(DATA SHOWN)
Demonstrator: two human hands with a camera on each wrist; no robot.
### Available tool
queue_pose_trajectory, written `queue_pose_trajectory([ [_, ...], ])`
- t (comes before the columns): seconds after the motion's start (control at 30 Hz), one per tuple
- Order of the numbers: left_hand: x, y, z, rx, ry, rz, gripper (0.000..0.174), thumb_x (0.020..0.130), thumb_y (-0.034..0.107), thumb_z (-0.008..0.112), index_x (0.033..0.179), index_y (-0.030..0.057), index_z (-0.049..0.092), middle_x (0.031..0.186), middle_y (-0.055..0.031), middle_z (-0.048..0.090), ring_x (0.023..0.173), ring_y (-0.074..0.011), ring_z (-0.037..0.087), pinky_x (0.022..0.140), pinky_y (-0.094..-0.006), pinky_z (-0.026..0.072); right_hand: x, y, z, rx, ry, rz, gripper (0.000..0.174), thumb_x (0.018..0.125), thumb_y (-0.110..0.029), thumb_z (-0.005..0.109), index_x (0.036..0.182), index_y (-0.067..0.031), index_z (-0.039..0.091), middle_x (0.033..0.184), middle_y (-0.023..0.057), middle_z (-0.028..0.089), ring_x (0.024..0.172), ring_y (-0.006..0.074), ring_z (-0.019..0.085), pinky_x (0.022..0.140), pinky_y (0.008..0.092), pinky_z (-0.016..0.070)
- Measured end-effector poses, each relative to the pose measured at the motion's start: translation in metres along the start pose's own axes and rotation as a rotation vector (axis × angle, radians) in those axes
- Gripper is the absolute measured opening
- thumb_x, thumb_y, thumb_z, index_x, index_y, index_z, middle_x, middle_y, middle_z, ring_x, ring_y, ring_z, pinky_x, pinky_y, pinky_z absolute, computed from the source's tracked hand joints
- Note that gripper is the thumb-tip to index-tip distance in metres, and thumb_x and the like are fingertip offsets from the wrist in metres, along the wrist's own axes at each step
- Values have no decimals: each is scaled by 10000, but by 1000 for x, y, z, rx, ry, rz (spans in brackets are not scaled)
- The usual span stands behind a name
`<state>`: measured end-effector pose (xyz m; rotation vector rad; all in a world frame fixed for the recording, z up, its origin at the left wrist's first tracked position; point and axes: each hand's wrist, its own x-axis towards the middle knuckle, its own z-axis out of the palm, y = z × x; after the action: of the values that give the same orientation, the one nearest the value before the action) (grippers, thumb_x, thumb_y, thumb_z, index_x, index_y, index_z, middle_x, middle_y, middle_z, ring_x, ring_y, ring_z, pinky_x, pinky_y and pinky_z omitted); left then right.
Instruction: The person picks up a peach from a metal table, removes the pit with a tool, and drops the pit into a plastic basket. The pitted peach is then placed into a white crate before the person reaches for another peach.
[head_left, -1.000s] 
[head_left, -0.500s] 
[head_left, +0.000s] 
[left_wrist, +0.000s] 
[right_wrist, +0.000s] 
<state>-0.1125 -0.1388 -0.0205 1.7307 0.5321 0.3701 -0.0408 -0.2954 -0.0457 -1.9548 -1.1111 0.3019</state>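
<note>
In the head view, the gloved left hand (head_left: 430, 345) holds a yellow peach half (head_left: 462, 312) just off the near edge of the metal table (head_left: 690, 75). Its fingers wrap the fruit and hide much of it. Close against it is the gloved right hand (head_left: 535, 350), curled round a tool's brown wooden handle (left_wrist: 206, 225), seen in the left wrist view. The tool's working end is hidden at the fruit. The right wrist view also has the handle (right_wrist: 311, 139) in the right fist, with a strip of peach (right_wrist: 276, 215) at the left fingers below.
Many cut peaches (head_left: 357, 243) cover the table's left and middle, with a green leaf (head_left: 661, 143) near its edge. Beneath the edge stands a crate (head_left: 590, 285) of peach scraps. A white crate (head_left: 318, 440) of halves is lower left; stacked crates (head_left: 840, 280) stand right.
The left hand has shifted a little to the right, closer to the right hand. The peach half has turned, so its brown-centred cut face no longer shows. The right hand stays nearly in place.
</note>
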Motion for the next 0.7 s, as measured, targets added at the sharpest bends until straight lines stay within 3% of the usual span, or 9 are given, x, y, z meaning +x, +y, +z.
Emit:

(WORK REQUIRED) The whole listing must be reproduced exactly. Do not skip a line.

(SOLUTION TO THIS TASK)
Demonstrator: two human hands with a camera on each wrist; no robot.
### Available tool
queue_pose_trajectory, written `queue_pose_trajectory([ [_, ...], ])`
- t (comes before the columns): seconds after the motion's start (control at 30 Hz), one per tuple
- Order of the numbers: left_hand: x, y, z, rx, ry, rz, gripper (0.000..0.174), thumb_x (0.020..0.130), thumb_y (-0.034..0.107), thumb_z (-0.008..0.112), index_x (0.033..0.179), index_y (-0.030..0.057), index_z (-0.049..0.092), middle_x (0.031..0.186), middle_y (-0.055..0.031), middle_z (-0.048..0.090), ring_x (0.023..0.173), ring_y (-0.074..0.011), ring_z (-0.037..0.087), pinky_x (0.022..0.140), pinky_y (-0.094..-0.006), pinky_z (-0.026..0.072); right_hand: x, y, z, rx, ry, rz, gripper (0.000..0.174), thumb_x (0.018..0.125), thumb_y (-0.110..0.029), thumb_z (-0.005..0.109), index_x (0.036..0.182), index_y (-0.067..0.031), index_z (-0.039..0.091), middle_x (0.033..0.184), middle_y (-0.023..0.057), middle_z (-0.028..0.089), ring_x (0.024..0.172), ring_y (-0.006..0.074), ring_z (-0.019..0.085), pinky_x (0.022..0.140), pinky_y (0.008..0.092), pinky_z (-0.016..0.070)
- Measured end-effector poses, each relative to the pose measured at the motion's start: translation in metres along the start pose's own axes and rotation as a rotation vector (axis × angle, radians) in those axes
- Gripper is the absolute measured opening
- thumb_x, thumb_y, thumb_z, index_x, index_y, index_z, middle_x, middle_y, middle_z, ring_x, ring_y, ring_z, pinky_x, pinky_y, pinky_z absolute, computed from the source's tracked hand joints
- Note that gripper is the thumb-tip to index-tip distance in metres, and thumb_x and the like are fingertip offsets from the wrist in metres, along the wrist's own axes at each step
- Values have no decimals: each is scaled by 10000, but by 1000 for x, y, z, rx, ry, rz (spans in brackets are not scaled)
- The usual span stands behind a name
`<state>`: measured end-effector pose (xyz m; rotation vector rad; all in a world frame fixed for the recording, z up, its origin at the left wrist's first tracked position; point and axes: each hand's wrist, its own x-axis towards the middle knuckle, its own z-axis out of the palm, y = z × x; after the action: of the values that give the same orientation, the one nearest the value before the action) (grippers, thumb_x, thumb_y, thumb_z, index_x, index_y, index_z, middle_x, middle_y, middle_z, ring_x, ring_y, ring_z, pinky_x, pinky_y and pinky_z omitted); left then right.
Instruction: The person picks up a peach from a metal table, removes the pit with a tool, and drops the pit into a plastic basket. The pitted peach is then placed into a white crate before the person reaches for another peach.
[head_left, -1.000s] 
[head_left, -0.500s] 
[head_left, +0.000s] 
[left_wrist, +0.000s] 
[right_wrist, +0.000s] 
<state>-0.1125 -0.1388 -0.0205 1.7307 0.5321 0.3701 -0.0408 -0.2954 -0.0457 -1.9548 -1.1111 0.3019</state>
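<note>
In the head view, the gloved left hand (head_left: 430, 345) holds a yellow peach half (head_left: 462, 312) just off the near edge of the metal table (head_left: 690, 75). Its fingers wrap the fruit and hide much of it. Close against it is the gloved right hand (head_left: 535, 350), curled round a tool's brown wooden handle (left_wrist: 206, 225), seen in the left wrist view. The tool's working end is hidden at the fruit. The right wrist view also has the handle (right_wrist: 311, 139) in the right fist, with a strip of peach (right_wrist: 276, 215) at the left fingers below.
Many cut peaches (head_left: 357, 243) cover the table's left and middle, with a green leaf (head_left: 661, 143) near its edge. Beneath the edge stands a crate (head_left: 590, 285) of peach scraps. A white crate (head_left: 318, 440) of halves is lower left; stacked crates (head_left: 840, 280) stand right.
The left hand has shifted a little to the right, closer to the right hand. The peach half has turned, so its brown-centred cut face no longer shows. The right hand stays nearly in place.
</note>
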Motion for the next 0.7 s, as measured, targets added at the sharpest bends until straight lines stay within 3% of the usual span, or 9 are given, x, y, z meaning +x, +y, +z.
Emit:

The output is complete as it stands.